Nie zostaliśmy „oprawcami muzycznymi liturgii”
Przystępując do pracy nad oficjum „Fulget in orbe dies”, miałem w głowie plan liturgiczny. Nasze osobiste doświadczenia z liturgią pozwoliły nam uniknąć wyprodukowania kolejnego quod libet dla melomanów-audiofilów. Teraz czekamy na możliwość kolejnego odprawienia oficjum o św. Jadwidze Śląskiej.
Redakcja Dominikańskiego Ośrodka Liturgicznego: Jak wyglądała Twoja/Wasza praca nad materiałem, który słyszymy na płycie Fulget in orbe dies?

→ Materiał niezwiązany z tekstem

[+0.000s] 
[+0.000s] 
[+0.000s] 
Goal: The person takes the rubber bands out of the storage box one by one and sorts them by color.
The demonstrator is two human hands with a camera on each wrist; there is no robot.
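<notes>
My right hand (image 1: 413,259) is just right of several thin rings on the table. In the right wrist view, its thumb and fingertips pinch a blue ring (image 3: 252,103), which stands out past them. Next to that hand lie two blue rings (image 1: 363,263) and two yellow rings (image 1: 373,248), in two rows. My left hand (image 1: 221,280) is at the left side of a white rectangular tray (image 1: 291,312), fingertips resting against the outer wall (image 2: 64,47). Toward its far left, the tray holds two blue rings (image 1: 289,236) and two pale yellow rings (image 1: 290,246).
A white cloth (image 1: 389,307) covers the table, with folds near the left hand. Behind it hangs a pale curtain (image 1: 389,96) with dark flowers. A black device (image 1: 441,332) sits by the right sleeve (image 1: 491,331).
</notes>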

Robert Pożarski: Do nagrania przygotowywaliśmy się ładnych kilka lat. Wszystko zaczęło się, gdy dowiedziałem się o istnieniu rymowanego oficjum ku czci św. Jadwigi Śląskiej. Zaraz pomyślałem o wykorzystaniu tego materiału, zwłaszcza że mam w swoim dorobku dwa, dość leciwe już, nagrania z oficjami rymowanymi ku czci polskich patronów: świętych Wojciecha i Stanisława, które nagrałem z Lektorską Scholą Cantorum ks. Wiesława Kądzieli. Pomyślałem, że skoro Gniezno i Kraków już „mają” takie wydawnictwa, coś należy się Wrocławowi, którego od dziesięciu lat jestem obywatelem honoris causa… Trochę czasu zajęło nam poszukiwanie źródeł, ale nie było to bardzo zajmujące, ponieważ wszystko, co trzeba, znajduje się w Bibliotece Uniwersytetu Wrocławskiego, trzeba tylko uważnie przejrzeć cysterskie rękopisy, które tkwią w zbiorach biblioteki.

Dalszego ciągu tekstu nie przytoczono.